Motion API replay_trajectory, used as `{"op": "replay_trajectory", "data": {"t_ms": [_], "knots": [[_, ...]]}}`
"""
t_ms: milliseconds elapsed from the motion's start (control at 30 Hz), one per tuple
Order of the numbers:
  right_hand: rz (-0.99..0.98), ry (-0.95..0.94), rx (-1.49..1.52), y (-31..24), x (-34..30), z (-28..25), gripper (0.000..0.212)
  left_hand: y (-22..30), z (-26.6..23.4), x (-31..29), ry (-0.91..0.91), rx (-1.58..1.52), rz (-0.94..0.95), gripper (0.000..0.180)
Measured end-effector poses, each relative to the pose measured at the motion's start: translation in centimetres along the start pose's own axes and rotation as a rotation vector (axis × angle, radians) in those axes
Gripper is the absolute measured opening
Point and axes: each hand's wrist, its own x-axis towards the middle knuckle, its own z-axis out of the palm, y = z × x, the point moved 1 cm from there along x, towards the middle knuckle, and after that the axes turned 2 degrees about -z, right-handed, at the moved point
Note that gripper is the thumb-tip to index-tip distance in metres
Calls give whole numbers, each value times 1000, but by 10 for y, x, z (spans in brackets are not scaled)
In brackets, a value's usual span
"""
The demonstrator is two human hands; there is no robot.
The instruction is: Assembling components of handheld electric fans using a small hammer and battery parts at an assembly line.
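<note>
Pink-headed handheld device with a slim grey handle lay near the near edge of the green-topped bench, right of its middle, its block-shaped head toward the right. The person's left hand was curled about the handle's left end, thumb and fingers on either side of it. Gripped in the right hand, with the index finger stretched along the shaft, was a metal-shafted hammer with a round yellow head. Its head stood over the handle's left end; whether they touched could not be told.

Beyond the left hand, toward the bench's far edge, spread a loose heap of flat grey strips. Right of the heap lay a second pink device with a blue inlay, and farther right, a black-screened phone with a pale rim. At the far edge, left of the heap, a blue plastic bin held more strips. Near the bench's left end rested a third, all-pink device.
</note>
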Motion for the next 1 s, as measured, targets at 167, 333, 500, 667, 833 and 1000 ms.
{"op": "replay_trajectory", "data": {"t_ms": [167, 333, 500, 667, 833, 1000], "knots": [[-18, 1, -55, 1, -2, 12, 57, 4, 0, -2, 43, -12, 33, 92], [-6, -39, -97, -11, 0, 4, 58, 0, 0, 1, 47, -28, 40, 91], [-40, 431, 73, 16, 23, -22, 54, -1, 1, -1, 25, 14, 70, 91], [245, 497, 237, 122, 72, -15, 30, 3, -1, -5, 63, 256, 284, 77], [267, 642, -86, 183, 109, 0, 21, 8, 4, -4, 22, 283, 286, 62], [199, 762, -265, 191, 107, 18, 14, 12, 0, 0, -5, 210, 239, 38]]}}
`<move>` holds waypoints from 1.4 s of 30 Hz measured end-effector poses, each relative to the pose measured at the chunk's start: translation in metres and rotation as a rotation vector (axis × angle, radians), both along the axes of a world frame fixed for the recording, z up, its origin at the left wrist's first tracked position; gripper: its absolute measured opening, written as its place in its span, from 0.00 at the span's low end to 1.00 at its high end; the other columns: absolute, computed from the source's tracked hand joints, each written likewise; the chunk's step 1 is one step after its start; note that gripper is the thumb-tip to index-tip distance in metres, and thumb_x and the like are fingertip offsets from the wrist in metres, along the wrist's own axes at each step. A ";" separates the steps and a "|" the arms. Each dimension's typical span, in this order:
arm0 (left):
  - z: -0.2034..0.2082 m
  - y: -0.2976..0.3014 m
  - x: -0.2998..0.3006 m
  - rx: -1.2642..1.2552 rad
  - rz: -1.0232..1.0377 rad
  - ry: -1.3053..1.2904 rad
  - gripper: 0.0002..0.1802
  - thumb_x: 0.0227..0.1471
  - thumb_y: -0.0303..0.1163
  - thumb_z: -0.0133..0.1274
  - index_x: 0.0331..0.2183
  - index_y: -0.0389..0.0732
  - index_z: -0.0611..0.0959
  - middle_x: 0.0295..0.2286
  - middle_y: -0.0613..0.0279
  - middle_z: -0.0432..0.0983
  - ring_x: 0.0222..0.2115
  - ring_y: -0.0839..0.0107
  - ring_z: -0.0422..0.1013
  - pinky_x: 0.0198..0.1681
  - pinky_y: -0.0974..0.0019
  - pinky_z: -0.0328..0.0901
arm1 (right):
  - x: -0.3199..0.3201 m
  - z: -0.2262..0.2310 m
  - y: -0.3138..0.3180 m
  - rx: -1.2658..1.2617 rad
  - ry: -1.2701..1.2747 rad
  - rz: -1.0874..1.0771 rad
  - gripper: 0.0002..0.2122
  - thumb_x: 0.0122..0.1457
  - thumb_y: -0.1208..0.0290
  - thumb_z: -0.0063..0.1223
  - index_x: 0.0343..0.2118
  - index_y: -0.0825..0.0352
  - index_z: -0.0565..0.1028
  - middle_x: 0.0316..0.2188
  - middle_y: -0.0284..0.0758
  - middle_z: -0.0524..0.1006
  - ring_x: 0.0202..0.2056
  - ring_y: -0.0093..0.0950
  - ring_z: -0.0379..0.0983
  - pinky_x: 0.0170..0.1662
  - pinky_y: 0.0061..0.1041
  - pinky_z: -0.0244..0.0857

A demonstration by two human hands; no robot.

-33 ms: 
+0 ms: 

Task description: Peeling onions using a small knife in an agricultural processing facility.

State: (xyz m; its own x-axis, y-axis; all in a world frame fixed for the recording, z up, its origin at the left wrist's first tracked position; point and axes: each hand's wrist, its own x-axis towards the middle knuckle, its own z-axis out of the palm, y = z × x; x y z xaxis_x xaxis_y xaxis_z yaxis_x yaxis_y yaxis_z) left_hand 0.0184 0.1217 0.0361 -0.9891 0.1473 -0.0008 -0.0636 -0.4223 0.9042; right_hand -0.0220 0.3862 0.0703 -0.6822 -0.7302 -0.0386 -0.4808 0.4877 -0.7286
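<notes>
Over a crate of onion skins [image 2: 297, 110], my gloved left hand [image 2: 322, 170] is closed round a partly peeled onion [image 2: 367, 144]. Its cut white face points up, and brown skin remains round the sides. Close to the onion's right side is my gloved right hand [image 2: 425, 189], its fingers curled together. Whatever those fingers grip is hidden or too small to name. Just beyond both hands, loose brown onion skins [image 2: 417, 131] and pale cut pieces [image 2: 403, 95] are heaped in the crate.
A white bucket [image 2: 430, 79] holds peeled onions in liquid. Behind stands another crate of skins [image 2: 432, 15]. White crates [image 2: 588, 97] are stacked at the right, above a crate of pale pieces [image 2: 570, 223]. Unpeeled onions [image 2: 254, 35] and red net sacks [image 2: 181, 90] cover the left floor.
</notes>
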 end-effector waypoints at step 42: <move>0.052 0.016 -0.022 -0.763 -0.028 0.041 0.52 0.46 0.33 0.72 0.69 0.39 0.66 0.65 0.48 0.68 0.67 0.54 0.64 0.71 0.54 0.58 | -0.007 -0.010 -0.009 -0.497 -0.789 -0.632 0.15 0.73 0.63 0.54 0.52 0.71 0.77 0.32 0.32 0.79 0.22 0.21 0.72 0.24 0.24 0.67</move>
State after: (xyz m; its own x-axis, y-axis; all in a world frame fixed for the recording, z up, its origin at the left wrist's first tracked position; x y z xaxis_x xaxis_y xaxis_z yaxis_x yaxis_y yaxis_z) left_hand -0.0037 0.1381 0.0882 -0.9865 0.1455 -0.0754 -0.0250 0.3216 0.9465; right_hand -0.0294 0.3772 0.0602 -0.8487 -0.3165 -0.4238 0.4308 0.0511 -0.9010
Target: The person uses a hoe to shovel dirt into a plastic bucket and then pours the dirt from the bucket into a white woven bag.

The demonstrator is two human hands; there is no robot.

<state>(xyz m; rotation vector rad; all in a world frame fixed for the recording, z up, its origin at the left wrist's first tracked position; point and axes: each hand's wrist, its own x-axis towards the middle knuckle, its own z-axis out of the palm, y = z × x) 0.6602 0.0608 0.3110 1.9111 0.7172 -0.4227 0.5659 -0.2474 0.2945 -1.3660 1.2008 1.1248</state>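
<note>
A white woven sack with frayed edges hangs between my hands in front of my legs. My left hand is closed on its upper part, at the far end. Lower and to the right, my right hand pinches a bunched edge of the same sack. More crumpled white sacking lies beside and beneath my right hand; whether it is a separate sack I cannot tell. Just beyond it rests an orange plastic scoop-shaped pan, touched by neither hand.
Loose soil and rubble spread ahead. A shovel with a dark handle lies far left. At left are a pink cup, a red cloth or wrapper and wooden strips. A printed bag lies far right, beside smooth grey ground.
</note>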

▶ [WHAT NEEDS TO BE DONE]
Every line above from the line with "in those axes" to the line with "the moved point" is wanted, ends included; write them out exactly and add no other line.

▶ [RESPONSE]
Measured end-effector poses, each relative to the pose measured at the motion's start: translation in centimetres along the start pose's own axes and rotation as a rotation vector (axis × angle, radians) in those axes
Gripper is the absolute measured opening
Point and axes: each hand's wrist, its own x-axis towards the middle knuckle, its own z-axis out of the palm, y = z × x, the point moved 1 cm from there along x, towards the middle knuckle, and after that the axes turned 2 degrees about -z, right-handed, at the moved point

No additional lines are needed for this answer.